Merchandising has come a long way from the days of the general store, as recalled here in the
1930s files of the Works Progress Administration from the Nebraska State Historical Society.
“I have often thought of those good old days when Henry and I sold $2 shoes for a dollar a
foot. I believe Henry occasionally slept in the store on a tick filled with the original straw
that broke the camel’s back. A few corn husks and a cob or two got mixed in with the straw–
but it was a bed just the same.
“When Henry first began operations in the store my father’s partner was Charley Tigges, a
mighty fine fellow, but he kept us busy. There never was a dull moment. If I leaned on the
broom for a minute or laid the feather duster aside, just to get a breathing spell, Charley
would delegate me to catching flies and putting them into a new patent fly trap which we
would park in the display window to boost the sale of the traps.
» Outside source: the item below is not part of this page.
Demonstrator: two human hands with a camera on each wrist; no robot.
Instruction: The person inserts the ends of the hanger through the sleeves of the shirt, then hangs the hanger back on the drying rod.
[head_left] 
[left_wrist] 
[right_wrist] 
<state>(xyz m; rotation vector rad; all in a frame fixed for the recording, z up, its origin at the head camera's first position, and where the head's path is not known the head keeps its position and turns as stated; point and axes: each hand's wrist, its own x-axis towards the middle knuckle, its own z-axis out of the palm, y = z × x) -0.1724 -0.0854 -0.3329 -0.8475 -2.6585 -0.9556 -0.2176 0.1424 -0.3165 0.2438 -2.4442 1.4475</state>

“Speaking of display windows, in those days our store’s windows were like Woolworth’s
today, only the arrangement wasn’t as good. We would pack each window with all kinds of
jimcracks. Passersby could spend an entire afternoon or evening looking into those windows.
“Nothing was lacking in the display. We had sunbonnets, garden rakes, writing tablets,
underwear, stick candy, flower seeds, gum boots and maybe some leaflets from Henry
George, great promoter of the single tax idea.
“Frank Riif, well-known farmer, would ‘admire’ the display and swear to all on high that it
was the finest he had ever seen–that nothing like it ever was attempted in Prairie du Chien,
Wis., where he hailed from. And what Frank didn’t know about window dressing wouldn’t
make a big book.
“Maybe Henry recalls the time a fleshy woman from Menominee inquired about a corset.
Henry asked her, ‘What bust?’ and she replied, ‘Nothing, it’s just worn out.’
“Those good old clerking days. Yep, a pair of shoe laces ‘thrown in’ with every pair of
brogans, and ‘free’ suspenders with each pair of pants.”